Because while I may have ten years of sobriety, it’s still not stopping me from trying to use my MBTA pass in my office’s ID card reader at least twice a week. #becauseiamadumbass
Anyway, today I would like to talk about how I am the luckiest kid in the sandbox because I get to play some of my favorite music of all time with some of the best people in the world, ever. They may not be my own songs, but I’ll admit that a lot of my own songs aren’t that great, and they certainly don’t make people as insanely happy as the stuff I play right now.
(Photo by Johnny Anguish)
Yes, I am in one of those “tribute bands.” We are called Bikini Whale, and we pay tribute to The B-52s.
For me, The B-52s are more than just a party band. Early B-52s songs are so incredibly weird, and not just because they’re about rock lobsters and space travel and giant wigs. Of course, the surface weirdness was what drew me to them when I was an adolescent, and painfully aware of my “otherness.” As I got older, and became a musician myself, I realized that there was no way to replicate those songs so long as my guitar stayed in standard tuning. In some cases, the tunings didn’t seem to make any sense whatsoever. There were strings missing, too, depending on the song. It was, to my mind, the perfect example of somebody learning the rules, and then breaking them. Ricky Wilson’s technique? “I just tune the strings till I hear something I like.”

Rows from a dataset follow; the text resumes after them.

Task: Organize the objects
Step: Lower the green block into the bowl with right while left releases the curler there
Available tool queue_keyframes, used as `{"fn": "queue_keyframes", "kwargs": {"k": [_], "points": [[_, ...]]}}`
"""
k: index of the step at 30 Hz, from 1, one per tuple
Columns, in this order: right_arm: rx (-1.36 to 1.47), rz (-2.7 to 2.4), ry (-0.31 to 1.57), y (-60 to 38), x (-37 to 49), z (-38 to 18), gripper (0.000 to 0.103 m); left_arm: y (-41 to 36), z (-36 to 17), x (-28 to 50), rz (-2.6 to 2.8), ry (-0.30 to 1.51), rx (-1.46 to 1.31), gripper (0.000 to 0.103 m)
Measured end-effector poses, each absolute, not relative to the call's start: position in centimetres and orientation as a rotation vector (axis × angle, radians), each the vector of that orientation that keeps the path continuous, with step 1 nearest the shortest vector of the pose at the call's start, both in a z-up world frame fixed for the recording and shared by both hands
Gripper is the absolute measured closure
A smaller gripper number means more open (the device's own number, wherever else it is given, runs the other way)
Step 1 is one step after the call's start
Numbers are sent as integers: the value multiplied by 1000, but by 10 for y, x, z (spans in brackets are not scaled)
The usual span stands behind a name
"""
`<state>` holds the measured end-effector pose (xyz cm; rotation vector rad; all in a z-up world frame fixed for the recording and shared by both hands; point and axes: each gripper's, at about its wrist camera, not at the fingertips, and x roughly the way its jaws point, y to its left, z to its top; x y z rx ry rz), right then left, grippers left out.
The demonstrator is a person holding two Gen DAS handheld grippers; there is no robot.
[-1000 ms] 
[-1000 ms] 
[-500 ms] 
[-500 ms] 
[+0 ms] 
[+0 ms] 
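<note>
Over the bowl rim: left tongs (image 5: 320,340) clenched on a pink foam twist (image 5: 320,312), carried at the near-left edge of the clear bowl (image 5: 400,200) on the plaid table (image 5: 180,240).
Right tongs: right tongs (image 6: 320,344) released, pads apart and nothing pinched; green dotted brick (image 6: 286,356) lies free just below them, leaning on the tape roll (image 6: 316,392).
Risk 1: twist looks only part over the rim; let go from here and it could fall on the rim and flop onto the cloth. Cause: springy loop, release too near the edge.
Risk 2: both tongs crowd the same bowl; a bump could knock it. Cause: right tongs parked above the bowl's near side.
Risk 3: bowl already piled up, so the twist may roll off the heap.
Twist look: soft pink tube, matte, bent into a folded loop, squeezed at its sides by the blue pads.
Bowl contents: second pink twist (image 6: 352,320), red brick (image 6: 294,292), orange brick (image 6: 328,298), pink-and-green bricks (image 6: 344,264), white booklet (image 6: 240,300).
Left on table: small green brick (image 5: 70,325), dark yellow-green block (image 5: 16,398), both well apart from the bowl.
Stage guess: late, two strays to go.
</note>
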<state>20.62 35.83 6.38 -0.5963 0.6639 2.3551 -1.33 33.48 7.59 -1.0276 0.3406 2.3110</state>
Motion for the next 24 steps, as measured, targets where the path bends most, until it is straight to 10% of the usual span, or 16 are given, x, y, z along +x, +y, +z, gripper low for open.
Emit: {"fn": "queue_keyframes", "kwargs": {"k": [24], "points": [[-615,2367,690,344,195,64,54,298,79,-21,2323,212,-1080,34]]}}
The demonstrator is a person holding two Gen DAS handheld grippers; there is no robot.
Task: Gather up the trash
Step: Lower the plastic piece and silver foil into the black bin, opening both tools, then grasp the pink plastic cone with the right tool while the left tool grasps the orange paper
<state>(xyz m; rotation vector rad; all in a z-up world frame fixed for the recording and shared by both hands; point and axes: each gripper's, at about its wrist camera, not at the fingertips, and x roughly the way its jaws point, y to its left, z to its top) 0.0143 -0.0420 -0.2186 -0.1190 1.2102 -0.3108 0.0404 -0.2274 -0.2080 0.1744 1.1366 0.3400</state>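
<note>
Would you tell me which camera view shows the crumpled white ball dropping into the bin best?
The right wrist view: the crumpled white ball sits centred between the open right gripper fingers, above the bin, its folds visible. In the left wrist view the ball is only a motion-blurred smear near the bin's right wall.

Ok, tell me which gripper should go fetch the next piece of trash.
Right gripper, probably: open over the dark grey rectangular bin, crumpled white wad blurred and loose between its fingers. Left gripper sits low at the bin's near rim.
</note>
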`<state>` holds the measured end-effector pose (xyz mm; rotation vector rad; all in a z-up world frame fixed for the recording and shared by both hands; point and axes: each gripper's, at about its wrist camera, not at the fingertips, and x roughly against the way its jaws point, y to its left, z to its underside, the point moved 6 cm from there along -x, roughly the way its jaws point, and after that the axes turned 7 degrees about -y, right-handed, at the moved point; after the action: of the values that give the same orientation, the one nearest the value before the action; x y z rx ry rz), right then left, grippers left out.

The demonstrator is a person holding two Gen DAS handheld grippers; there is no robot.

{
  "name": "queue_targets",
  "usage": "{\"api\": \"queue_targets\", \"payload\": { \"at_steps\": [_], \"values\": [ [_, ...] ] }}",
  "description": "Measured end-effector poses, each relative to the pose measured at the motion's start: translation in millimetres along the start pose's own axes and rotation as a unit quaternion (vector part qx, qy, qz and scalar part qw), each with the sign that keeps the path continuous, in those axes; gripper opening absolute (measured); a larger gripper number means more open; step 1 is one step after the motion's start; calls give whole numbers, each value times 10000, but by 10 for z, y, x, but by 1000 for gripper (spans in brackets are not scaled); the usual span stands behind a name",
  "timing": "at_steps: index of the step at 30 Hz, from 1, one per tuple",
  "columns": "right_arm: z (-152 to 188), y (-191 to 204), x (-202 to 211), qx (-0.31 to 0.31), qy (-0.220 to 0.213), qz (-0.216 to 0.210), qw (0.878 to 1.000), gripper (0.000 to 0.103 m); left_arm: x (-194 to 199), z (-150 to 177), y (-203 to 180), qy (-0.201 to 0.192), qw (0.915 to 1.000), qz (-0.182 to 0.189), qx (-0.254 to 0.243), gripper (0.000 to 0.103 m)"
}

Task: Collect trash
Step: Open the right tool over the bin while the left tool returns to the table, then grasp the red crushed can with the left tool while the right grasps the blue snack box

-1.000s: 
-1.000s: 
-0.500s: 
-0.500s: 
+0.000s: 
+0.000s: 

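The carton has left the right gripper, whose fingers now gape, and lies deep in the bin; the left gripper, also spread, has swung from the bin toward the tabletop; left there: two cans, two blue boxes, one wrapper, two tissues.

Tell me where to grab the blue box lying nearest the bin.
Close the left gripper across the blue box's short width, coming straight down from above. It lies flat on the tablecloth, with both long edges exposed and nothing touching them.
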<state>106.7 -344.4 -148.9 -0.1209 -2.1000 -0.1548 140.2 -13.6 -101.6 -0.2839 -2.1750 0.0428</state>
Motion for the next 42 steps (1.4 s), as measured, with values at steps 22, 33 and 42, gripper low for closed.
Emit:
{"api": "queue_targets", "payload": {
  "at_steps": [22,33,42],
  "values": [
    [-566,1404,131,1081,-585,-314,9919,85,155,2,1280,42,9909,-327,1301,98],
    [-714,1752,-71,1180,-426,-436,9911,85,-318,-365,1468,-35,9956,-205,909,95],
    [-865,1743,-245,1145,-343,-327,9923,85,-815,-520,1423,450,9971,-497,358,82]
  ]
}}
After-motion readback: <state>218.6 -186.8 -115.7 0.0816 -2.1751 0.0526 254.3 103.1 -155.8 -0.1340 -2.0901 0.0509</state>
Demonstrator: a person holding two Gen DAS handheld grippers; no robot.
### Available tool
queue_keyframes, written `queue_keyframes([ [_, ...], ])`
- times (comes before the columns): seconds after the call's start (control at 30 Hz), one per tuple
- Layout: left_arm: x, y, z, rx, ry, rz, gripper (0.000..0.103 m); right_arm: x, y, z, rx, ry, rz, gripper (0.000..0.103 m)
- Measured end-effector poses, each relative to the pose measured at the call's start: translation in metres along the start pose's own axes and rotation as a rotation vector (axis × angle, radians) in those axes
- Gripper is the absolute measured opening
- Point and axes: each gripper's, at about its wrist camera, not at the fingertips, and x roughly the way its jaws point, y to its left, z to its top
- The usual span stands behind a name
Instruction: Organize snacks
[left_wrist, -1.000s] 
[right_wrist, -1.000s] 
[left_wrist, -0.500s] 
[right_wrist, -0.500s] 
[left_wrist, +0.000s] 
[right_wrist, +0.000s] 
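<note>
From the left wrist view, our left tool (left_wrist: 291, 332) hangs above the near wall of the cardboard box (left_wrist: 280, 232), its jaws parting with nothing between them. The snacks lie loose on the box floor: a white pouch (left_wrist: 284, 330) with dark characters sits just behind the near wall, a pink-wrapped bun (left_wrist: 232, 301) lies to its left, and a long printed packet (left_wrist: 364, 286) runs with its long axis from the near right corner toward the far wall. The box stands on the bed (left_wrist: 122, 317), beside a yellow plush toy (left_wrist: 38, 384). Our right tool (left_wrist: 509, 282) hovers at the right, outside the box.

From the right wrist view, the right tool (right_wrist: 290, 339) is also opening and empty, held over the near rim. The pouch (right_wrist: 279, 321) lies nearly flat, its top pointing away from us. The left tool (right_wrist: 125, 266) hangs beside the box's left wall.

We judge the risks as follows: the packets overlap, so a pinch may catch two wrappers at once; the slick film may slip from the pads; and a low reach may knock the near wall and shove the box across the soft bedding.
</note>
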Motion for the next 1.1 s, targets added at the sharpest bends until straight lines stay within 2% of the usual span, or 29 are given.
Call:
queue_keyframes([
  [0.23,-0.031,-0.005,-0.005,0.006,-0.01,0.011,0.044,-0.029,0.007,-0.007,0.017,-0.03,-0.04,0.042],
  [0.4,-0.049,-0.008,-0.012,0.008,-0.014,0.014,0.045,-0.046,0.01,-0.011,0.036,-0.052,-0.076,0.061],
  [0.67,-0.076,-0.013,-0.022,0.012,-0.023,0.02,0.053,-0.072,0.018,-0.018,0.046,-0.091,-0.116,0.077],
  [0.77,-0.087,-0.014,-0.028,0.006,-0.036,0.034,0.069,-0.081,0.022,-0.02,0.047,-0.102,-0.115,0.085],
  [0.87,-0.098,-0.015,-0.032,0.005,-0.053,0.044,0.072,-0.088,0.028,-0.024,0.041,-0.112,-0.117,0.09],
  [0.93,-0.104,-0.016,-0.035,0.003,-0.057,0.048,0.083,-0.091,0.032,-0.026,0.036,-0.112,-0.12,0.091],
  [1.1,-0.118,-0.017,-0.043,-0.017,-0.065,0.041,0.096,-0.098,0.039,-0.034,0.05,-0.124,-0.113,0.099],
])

You what the what now? That’s INSANE. THAT’S why these songs are so crazy good!
If you come see us play, you will note that our guitarist has no fewer than a half dozen guitars onstage. That’s because the tunings in the songs we play in an average set go a little like this:
DADXBB (Strobe Light, Legal Tender)
CFXXFF (Rock Lobster, Dance This Mess Around)
EADXBB (52 Girls)
EBDXBB (Private Idaho)
BADXG#C# (Party Out Of Bounds)
And finally, EADGBE, which covers pretty much all of the stuff from “Cosmic Thing” on.
Here’s us playing “Strobe Light.”
I don’t know if I can get into how much JOY I get from doing this without getting a little misty (see – there I go being SERIOUS again). There’s the fact that I’m playing songs from a band that served as such a ray of hope for me growing up. When Fred sang, “Don’t feel out of place… ’cause there are thousands of others like you,” I believed him. I knew I would find them, and I did. One in particular is up on that stage with me; I’ve known him for 27 years now. Another one is the guy I’m married to. I’ve been friends with the drummer since my twenties. The Kate to my Cindy has quickly become one of my favorite people in the world. Our outgoing guitar player is a goddamngeniusmadman. Our incoming guitar player seems like he’s going to make for good hanging out.
We’re playing tomorrow night. Since our last show, we’ve added some new songs. I am beyond chuffed that we’re doing “6060-842.” Here’s a real old clip of the B-52s playing it:
And here’s us.
I can’t believe I get to do this. I bounce a little in my seat every time I think about it.